# Dega Surf Two Tips



## angler1996 (25. August 2008)

Petri,
habe eine Dega Weltmeister Surf Pro Two Tips (IMC80) aus 2001.
Nun sind an den Bindungen des 2. Ringes von der Spitze aus ( an dem Teil mit der weißen Spitze) die Ringbindungen ( zumindest im Lack) auf jeder Seite ein Riss rund um die Bindung. Da das Teil aussieht als wäre dort etwas unter dem Ring eingespleist, wollte ich mich mal schlau machen bevor ich das Messer ansetze und die Bindung aufschneide.
Also hier meine Bitte/Frage: Hat das jemand schon mal gemacht oder hat einer Ahnung wie das unter dieser Bindung aussieht?
Danke im Voraus und allzeit dicke Fische.
MfG A.


----------



## angler1996 (27. August 2008)

*AW: Dega Surf Two Tips*

na nun drängelt Euch ma nich so!
Wie heißt es so schön in der Werbung: "Nur gucken"- Hier ist antworten erlaubt.
Gruß A.


----------



## Zanderlui (27. August 2008)

*AW: Dega Surf Two Tips*

ich denke mal du willst es abschneiden dort undden ring neu binden oder???
was soll denn dort gespleist sein eine brandungrute besteht doch aus 3 einzelteilen die man zusamm steckt meine zumindest und da ist der blank durchgängig!


----------



## Fynn_sh (27. August 2008)

*AW: Dega Surf Two Tips*



Zanderlui schrieb:


> ich denke mal du willst es abschneiden dort undden ring neu binden oder???
> was soll denn dort gespleist sein eine brandungrute besteht doch aus 3 einzelteilen die man zusamm steckt meine zumindest und da ist der blank durchgängig!



Die Two Tip hat 2 Spitzenteile. Eines von denen hat eine weiße, extrem weiche Spitze (ersten 20cm ca.).
Der Ring von dem der Threadersteller spricht, sitzt genau auf dem Übergang weiß/blau. 
Da die Spitze im Gegensatz zum Rest echt extrem weich ist, kann man davon ausgehen, dass Dega auf den letzten 20cm ein weicheres Material eingespleißt hat. Sooo und da der Ring halt genau auf dem Spleiß sitzt hat angler 1996 Angst, dass die Ringbildung noch irgendeine tragende Wirkung hat und er die Spitze zerstört, wenn er die Ringbindungen abschneidet.

B2T: Ich kann mir nicht vorstellen, dass da was passiert.
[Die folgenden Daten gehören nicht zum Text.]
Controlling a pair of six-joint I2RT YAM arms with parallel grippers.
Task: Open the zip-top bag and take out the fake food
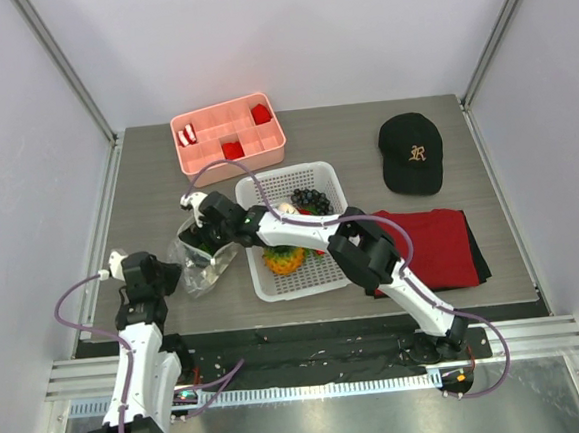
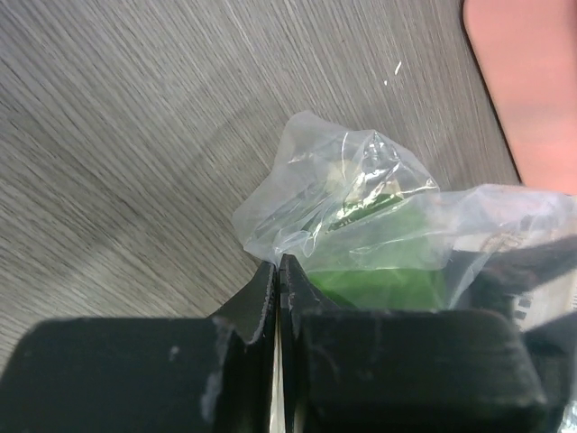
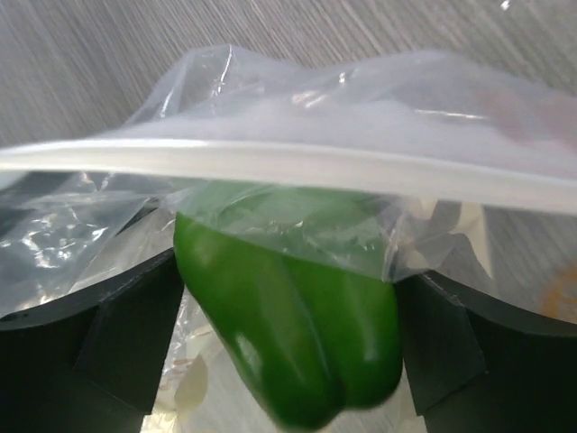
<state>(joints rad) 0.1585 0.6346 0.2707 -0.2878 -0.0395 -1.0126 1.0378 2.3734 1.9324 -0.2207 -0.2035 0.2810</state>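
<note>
Top view: zip-top bag (image 1: 200, 256) lies just left of the white basket (image 1: 264, 279).
Left wrist: left claw (image 2: 278, 275) is pressed together, pinching the bag's edge.
Right wrist: right claw (image 3: 288, 271) is spread wide, with the green pepper (image 3: 297, 352) between its fingers, half under the bag's rim.

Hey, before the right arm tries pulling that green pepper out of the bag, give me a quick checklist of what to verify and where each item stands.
1. Left fingers pinched shut on the zip-top bag: ok.
2. Bag mouth open, with the zip strip sitting above the green pepper: ok.
3. Right fingers on both sides of the pepper: ok.
4. Right fingers closed on the pepper: not ok, they stand open.
5. No bag film trapped between the right fingers and the pepper: cannot tell.
</note>
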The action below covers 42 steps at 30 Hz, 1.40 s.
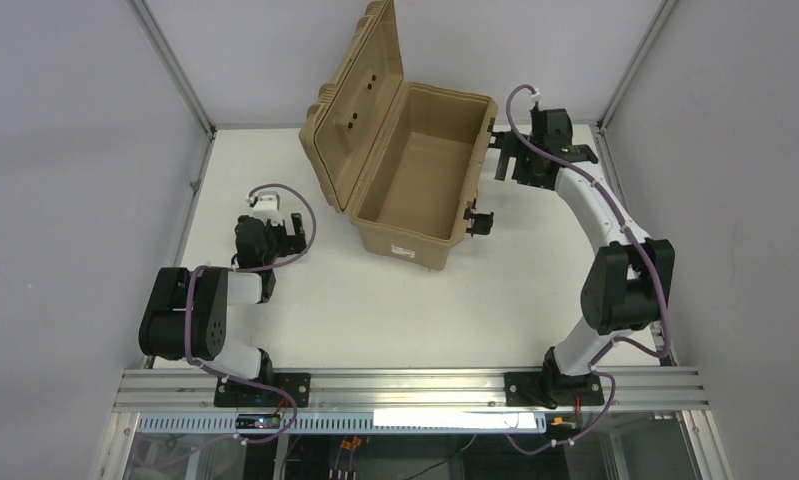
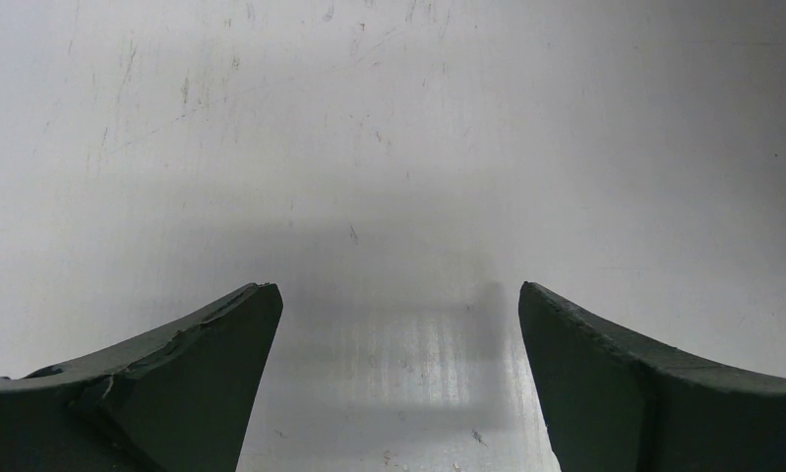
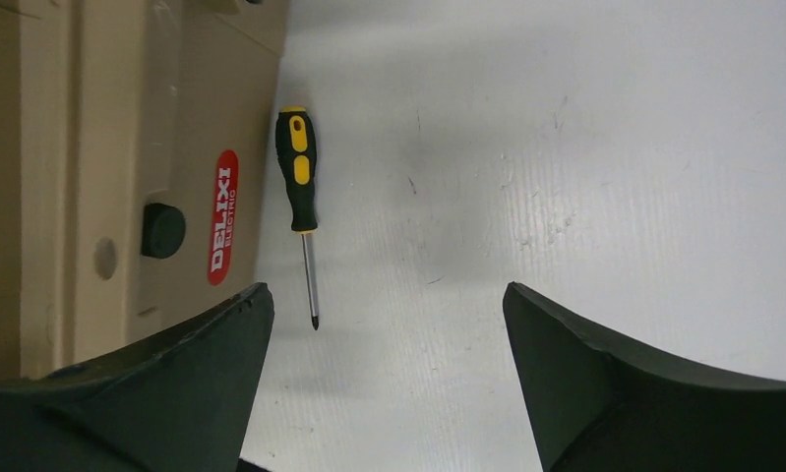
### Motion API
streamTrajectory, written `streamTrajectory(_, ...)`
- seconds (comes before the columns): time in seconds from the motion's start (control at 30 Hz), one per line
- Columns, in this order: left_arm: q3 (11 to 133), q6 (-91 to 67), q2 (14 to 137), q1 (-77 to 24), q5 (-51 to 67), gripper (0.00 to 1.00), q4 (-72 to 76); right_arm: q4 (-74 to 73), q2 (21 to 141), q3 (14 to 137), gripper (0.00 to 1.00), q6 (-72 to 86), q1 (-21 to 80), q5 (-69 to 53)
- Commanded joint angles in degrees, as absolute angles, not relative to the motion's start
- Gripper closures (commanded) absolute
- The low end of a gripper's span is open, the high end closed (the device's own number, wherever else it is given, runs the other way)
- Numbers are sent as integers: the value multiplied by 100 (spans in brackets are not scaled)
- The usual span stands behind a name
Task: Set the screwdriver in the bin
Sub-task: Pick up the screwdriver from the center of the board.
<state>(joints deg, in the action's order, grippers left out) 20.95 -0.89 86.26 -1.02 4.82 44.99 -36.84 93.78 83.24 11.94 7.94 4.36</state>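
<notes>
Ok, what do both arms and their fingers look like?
The left arm and right arm look the same: chunky black joint housings linked by white segments, with a purple cable looping along each. The fingers are dark, matte, curved wedges, slightly scuffed at the edges. No markings show on them.

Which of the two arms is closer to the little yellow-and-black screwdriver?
Right. The right gripper hangs open above the yellow-and-black-handled screwdriver, beside the tan plastic case; the left gripper is on the case's opposite side, over bare table.
</notes>
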Motion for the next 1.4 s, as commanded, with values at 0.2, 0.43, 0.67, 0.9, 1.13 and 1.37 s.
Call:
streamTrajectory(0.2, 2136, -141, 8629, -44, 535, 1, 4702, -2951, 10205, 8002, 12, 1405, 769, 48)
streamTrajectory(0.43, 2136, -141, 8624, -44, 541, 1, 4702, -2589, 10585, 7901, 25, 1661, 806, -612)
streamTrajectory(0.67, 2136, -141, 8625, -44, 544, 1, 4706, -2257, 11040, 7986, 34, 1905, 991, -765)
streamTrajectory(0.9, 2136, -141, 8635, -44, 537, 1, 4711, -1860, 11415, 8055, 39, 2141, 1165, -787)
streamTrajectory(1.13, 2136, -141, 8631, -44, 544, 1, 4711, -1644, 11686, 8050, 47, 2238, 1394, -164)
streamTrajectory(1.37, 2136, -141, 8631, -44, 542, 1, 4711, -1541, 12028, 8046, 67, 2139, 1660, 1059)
Du brauchst die Spitze in der Zeit ja nicht belasten, in der du die Bindungen neu machst.


----------



## Zanderlui (27. August 2008)

*AW: Dega Surf Two Tips*

aha alles klar.aber wenn ich mir das vorstelle denke ich nicht das das was miteinander zu tun hat wenn er das auswechselt das er was zerstören kann sonst wären ja die ruten kaputt und nicht mehr zu gebrauchen wenn nur der ring da oben mal defekt ist oder ausgewechselt werden müsste


----------



## angler1996 (27. August 2008)

*AW: Dega Surf Two Tips*

danke erst mal
@fynn,
deckt sich mit meiner Vermutung, ich hatte nur die Hoffnung, dass sich schon mal einer daran versucht hat.
Gruß A.


----------



## degl (28. August 2008)

*AW: Dega Surf Two Tips*



angler1996 schrieb:


> danke erst mal
> @fynn,
> deckt sich mit meiner Vermutung, ich hatte nur die Hoffnung, dass sich schon mal einer daran versucht hat.
> Gruß A.


 
Das nicht, aber da du die Spitze auch ohne die Aufsteckspitzen benutzen kannst, ist dieser Spitzenring genauso auswechselbar, wie "Normale"

gruß degl


----------



## Fynn_sh (28. August 2008)

*AW: Dega Surf Two Tips*



degl schrieb:


> Das nicht, aber da du die Spitze auch ohne die Aufsteckspitzen benutzen kannst, ist dieser Spitzenring genauso auswechselbar, wie "Normale"
> 
> gruß degl



Geht doch gar nicht um Spitzenring und Aufsteckspitzen? #c


----------



## angler1996 (28. August 2008)

*AW: Dega Surf Two Tips*

stimmt; es ist auch nicht der Ring am Beginn des weißen Teiles, sondern der darunter. Das ist aber letztlich egal.
Interessant an dieser Stelle ist, dass der Blank zwischen den Ringfüßen dicker ist, als außerhalb. Entweder sind dort zwei Teile mit einem dickeren Teil ( darübergeschoben) verbunden oder über den dünneren Blank ein dickeres geschoben.
Hab mal an Dega geschrieben, mal schauen ob man antwortet ( warum eigentlich nicht)
Gruß A.


----------



## degl (29. August 2008)

*AW: Dega Surf Two Tips*



Fynn_sh schrieb:


> Geht doch gar nicht um Spitzenring und Aufsteckspitzen? #c



Sorry, da lag ich falsch

Aber i.d.R. sind die Ringe auch unterwickelt und daher erscheint  es so, als wäre an der Stelle, der Blank dicker.

Man vermeidet so, das die Ringfüsse direkt auf den lackierten Blank gebunden werden.............

gruß degl


----------



## angler1996 (29. August 2008)

*AW: Dega Surf Two Tips*

@degl
unterwickelt ist dort sicher auch der Ringfuss, aber dort ist ein Stück dickerer Blank zwischen und sicher auch unter den Ringfüßen zusätzlich angebracht ( sieht auch von der Struktur her anders aus) sonst müßte sich dort der durchgehende Blank verdicken und das habe ich noch bei keiner Rute gesehen.
Gruß A.


----------



## degl (29. August 2008)

*AW: Dega Surf Two Tips*

Also von Shimano-Ruten weiß ich, das die die Ringe bei einigen Serien mit im Blank "eingewebt" haben,mglw. ist es bei deinen Dega-Rute ebenso.

Was meine Überzeugung erhärtet, das einige Hersteller "eng" mit einander zusammen arbeiten

gruß degl


----------



## angler1996 (2. September 2008)

*AW: Dega Surf Two Tips*

@degl,
 ne, dass ist es nicht, bei Shimano sind die Ringfüße bei eineigen Modellen mit Blankmateriel befestigt, das ´hat hiermit nichts zu tun . die Ringe sind normal gebunden.
Gruß A.


----------